Tom fed power to the wheel motors, and the Silent Streak bounced forward over the uneven floor of sand, mud, and clay. "Just in case you’re wondering how we can get such good traction down here, the atomicar has a couple of my gravitex machines built in to it. They push it down firm against the ground, and my special ‘gripper’ tires do the rest."

Bash’s eyes were pretty and luminous against the background of green-blue light. They twinkled as she said, "I do presume, professor, that you have a means to get us back up onto dry land? Or shall we simply drive across the lake to the pier?"

Tom adjusted the controls with a warm smile. The Silent Streak bobbed up to the surface, then up into the air again. "She has a buoyancy control setup of the sort we use in our underwater escape suits, the Fat Men."

"The big steel eggs, high fashion beneath the seas."

"Yep. And these long pods running the length of the body on either side are actually pontoons filled with plastic aero-foam, to let us ride high when we want to make like a boat."

"Great for a fishing trip!" said Bashalli.

"It’ll be great for all sorts of transport purposes," Tom said in response. "But its real scientific purpose, Bash, is exploration. There’s a whole lot of Planet Earth that can’t be thoroughly investigated by satellite mapping, or even from a plane or helicopter."

"Uh-huh. The great deserts, jungles, polar ice..."

"Sure! This baby can cross rivers and operate in, or over, any terrain—swamps, wild bush country, even mountainous areas."

"Can it also deliver little children to kindergarten?"

"One scientific challenge at a time, please!"

Tom flew the car back to the lake road. Finally rounding the end of the lake, they headed back to the parking lot at Swift Enterprises, where Bashalli had left her car for the afternoon.

Bash pointed. "A reception committee!"

"Sandy and Bud! Something’s up." Sandy was the famous inventor’s year-younger sister, as blond and animated as Bashalli Prandit was dark and exotic. Athletic Bud Barclay was Tom’s dark-haired best friend and constant comrade-in-arms on his many scientific adventures.

Sandy glanced elaborately at her wrist watch as Tom and Bash exited the viewdome. "About time! We were ready to launch a search by radar-bloodhound!"

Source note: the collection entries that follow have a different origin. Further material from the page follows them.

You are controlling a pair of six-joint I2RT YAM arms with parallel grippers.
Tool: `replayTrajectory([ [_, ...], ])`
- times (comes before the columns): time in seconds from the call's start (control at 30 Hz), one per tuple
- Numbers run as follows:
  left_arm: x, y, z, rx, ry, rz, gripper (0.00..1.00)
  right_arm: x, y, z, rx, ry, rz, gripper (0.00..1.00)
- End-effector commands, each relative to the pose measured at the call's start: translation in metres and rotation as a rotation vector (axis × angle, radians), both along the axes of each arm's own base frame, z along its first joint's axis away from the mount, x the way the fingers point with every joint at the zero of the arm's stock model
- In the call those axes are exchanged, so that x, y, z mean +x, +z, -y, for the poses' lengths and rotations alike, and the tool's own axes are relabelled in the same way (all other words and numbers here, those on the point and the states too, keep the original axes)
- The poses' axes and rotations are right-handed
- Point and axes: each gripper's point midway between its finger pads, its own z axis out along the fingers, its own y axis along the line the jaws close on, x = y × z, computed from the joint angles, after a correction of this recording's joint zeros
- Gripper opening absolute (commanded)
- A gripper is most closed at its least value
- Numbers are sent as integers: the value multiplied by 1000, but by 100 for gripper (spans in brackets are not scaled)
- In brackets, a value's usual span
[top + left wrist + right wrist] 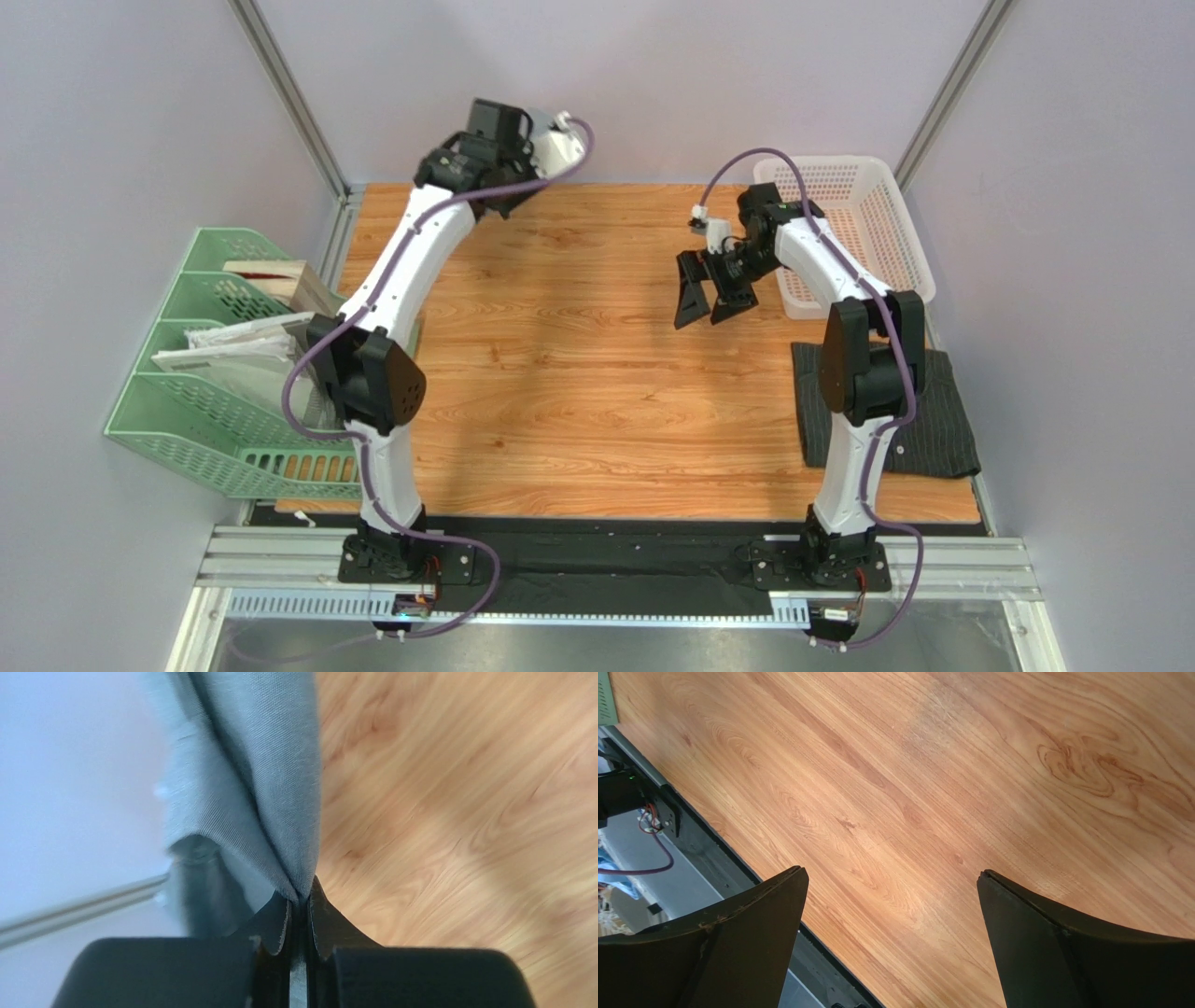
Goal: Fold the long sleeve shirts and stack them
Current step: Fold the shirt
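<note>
My left gripper [300,897] is shut on a pinched fold of the mid-grey shirt [253,777], which hangs away from the jaws over the wooden table. In the top view the left gripper [481,151] is raised at the far left corner, and the grey shirt is hidden under the arm there. The dark charcoal pinstriped shirt [919,420] lies folded at the right edge of the table, beside the right arm's base link. My right gripper [713,300] hangs open and empty above the table's far right part; in the right wrist view [892,876] only bare wood shows between its fingers.
A white mesh basket [873,210] stands at the far right corner, behind the right gripper. A green file rack [211,385] with papers and a box stands off the table's left edge. Walls close in at the back and sides.
</note>
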Motion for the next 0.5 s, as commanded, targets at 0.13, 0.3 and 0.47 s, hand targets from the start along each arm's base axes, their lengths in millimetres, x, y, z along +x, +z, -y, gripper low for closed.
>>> replayTrajectory([
  [0.13,-34,-144,37,448,-108,-50,0,-5,13,1,95,-57,-38,100],
  [0.3,-100,-242,75,316,2,-318,3,-12,11,7,83,-63,-43,100],
  [0.47,-128,-246,117,240,-3,-342,23,-19,12,10,81,-51,-43,100],
])
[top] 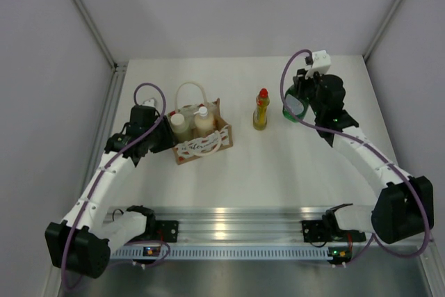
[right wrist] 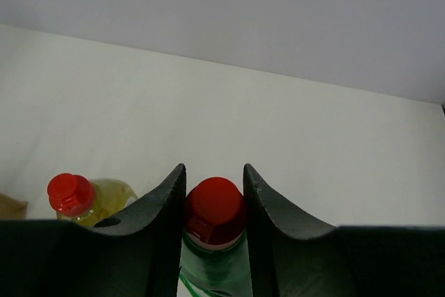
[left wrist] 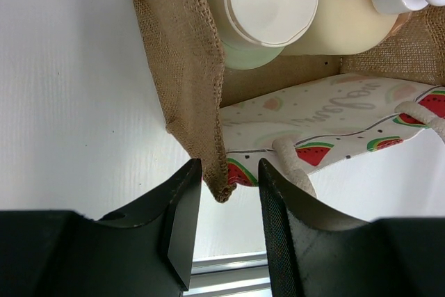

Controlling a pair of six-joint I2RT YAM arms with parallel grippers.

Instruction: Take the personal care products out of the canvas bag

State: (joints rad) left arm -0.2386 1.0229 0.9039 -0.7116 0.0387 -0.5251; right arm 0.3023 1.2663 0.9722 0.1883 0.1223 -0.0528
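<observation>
Right now your right gripper (right wrist: 214, 170) is clamped tight on the red cap of the green bottle (right wrist: 214, 217). That bottle is out of the bag, over the far right of the table (top: 292, 172); you can't tell whether its base touches the surface. Just to its left, the yellow bottle (top: 261, 111) stands upright, well apart from the bag (left wrist: 174, 46). Your left gripper (left wrist: 229, 165) is nearly closed, pinching the bag's corner where the plain side meets the printed front. The cylinder (left wrist: 261, 5) and pump bottle (left wrist: 348, 19) sit side by side inside the bag.
</observation>
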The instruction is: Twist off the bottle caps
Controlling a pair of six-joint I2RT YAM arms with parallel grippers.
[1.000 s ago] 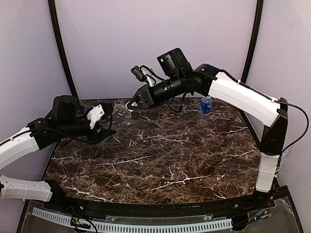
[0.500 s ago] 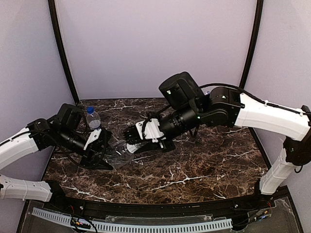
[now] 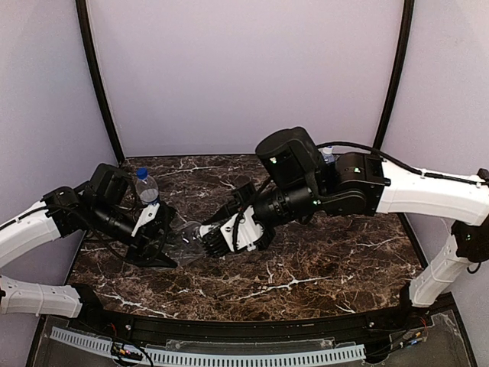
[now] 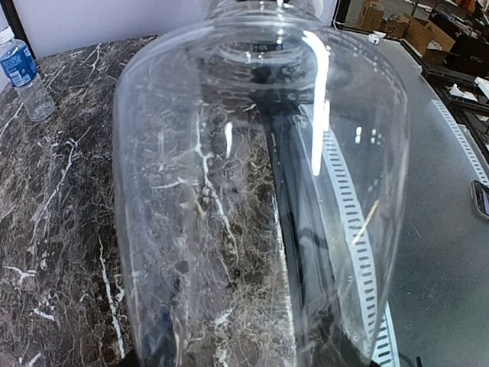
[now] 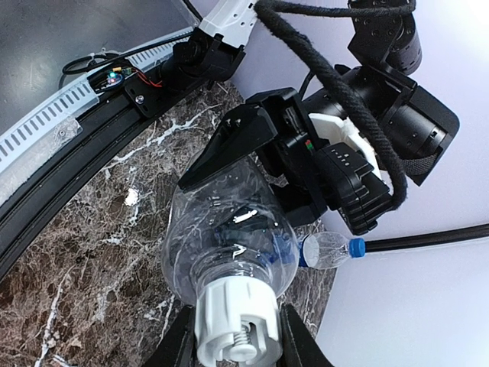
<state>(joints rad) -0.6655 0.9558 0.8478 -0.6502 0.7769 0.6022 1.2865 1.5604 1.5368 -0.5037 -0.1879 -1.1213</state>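
Observation:
A clear unlabelled bottle [image 3: 186, 235] lies tilted between the two arms, low over the marble table [image 3: 306, 260]. My left gripper [image 3: 164, 238] is shut on its body. In the left wrist view the bottle [image 4: 260, 199] fills the frame and hides the fingers. The bottle's white cap [image 5: 237, 325] sits between the black fingers [image 5: 177, 345] of my right gripper [image 5: 237, 348], which is shut on it. A second bottle [image 3: 146, 187] with a blue label and a dark blue cap [image 5: 356, 246] stands behind the left arm.
The top of another bottle [image 3: 328, 154] peeps over the right arm at the back. The labelled bottle [image 4: 21, 70] stands near the table's left edge. A slotted cable tray [image 3: 229, 355] runs along the near edge. Purple walls close in the back and sides.
The right arm has swung forward from the back of the table and now grips the clear bottle's cap. The left arm has come down and forward with that bottle. In the last half second little moved.

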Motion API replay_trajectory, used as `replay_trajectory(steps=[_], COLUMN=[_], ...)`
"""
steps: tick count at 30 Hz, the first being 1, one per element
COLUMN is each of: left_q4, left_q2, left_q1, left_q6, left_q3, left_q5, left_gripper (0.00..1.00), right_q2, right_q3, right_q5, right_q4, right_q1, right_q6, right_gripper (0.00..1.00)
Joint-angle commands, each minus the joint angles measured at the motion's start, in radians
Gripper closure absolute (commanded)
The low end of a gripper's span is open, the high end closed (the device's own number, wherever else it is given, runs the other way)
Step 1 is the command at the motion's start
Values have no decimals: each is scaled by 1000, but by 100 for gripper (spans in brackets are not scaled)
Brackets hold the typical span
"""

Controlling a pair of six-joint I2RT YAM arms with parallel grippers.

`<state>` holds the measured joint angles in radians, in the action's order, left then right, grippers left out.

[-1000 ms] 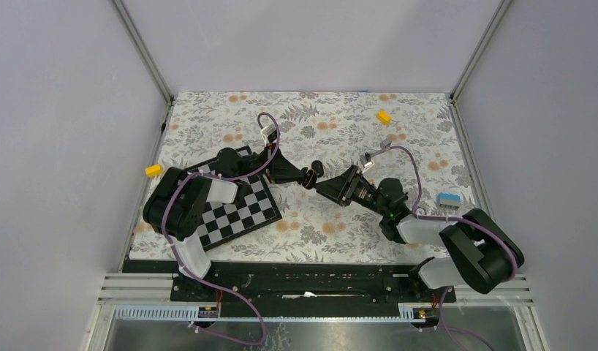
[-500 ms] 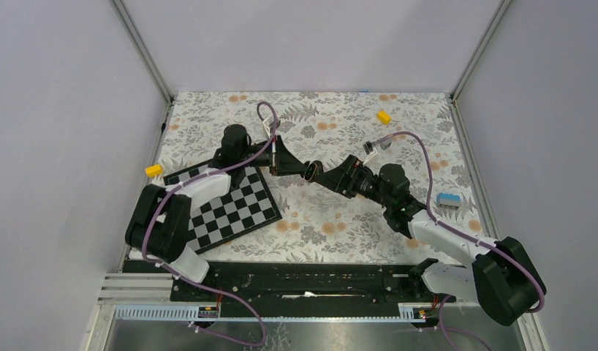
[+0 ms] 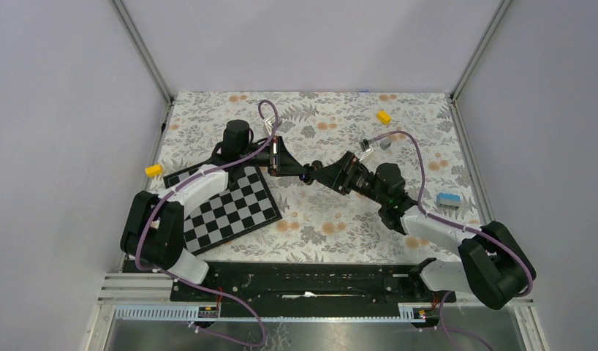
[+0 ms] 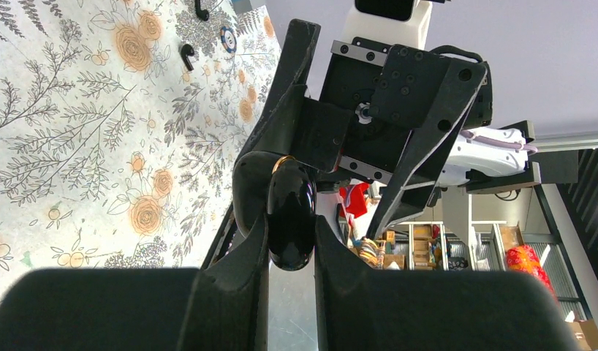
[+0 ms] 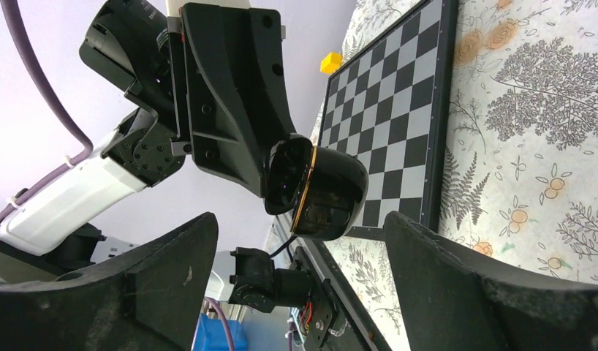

"What have you kids been up to?" needled Bud. "All science and no play, I trust."

Tom raised his eyebrows, puzzled. "Good to see you too! Was I supposed to be someplace, for something?"

Suddenly Bashalli groaned. "Gracious! How foolish! This ride’s been so thrilling, I completely forgot to give Thomas the message. Sandra, I’m so sorry."

Tom was still puzzled. "Message?"

Bud chuckled as Sandy replied. "We’re to meet Cousin Ed at the airport at four-fifteen!"

Tom whistled. "Ed’s coming in?"

"Mother took the call this morning, after you and Daddy had left. Our Miss Prandit here was supposed to—"

Bashalli hung her head at the mock-scolding. "I expect grave punishment for this."

"An hour of genius boy’s science lessons is more than enough of a penalty," Bud joked. "But we’d better get a move on! Shall we take the atomicar and dazzle the natives?"

Tom shook his head. "Not if we plan to give Cousin Ed and his luggage a lift! She only seats two."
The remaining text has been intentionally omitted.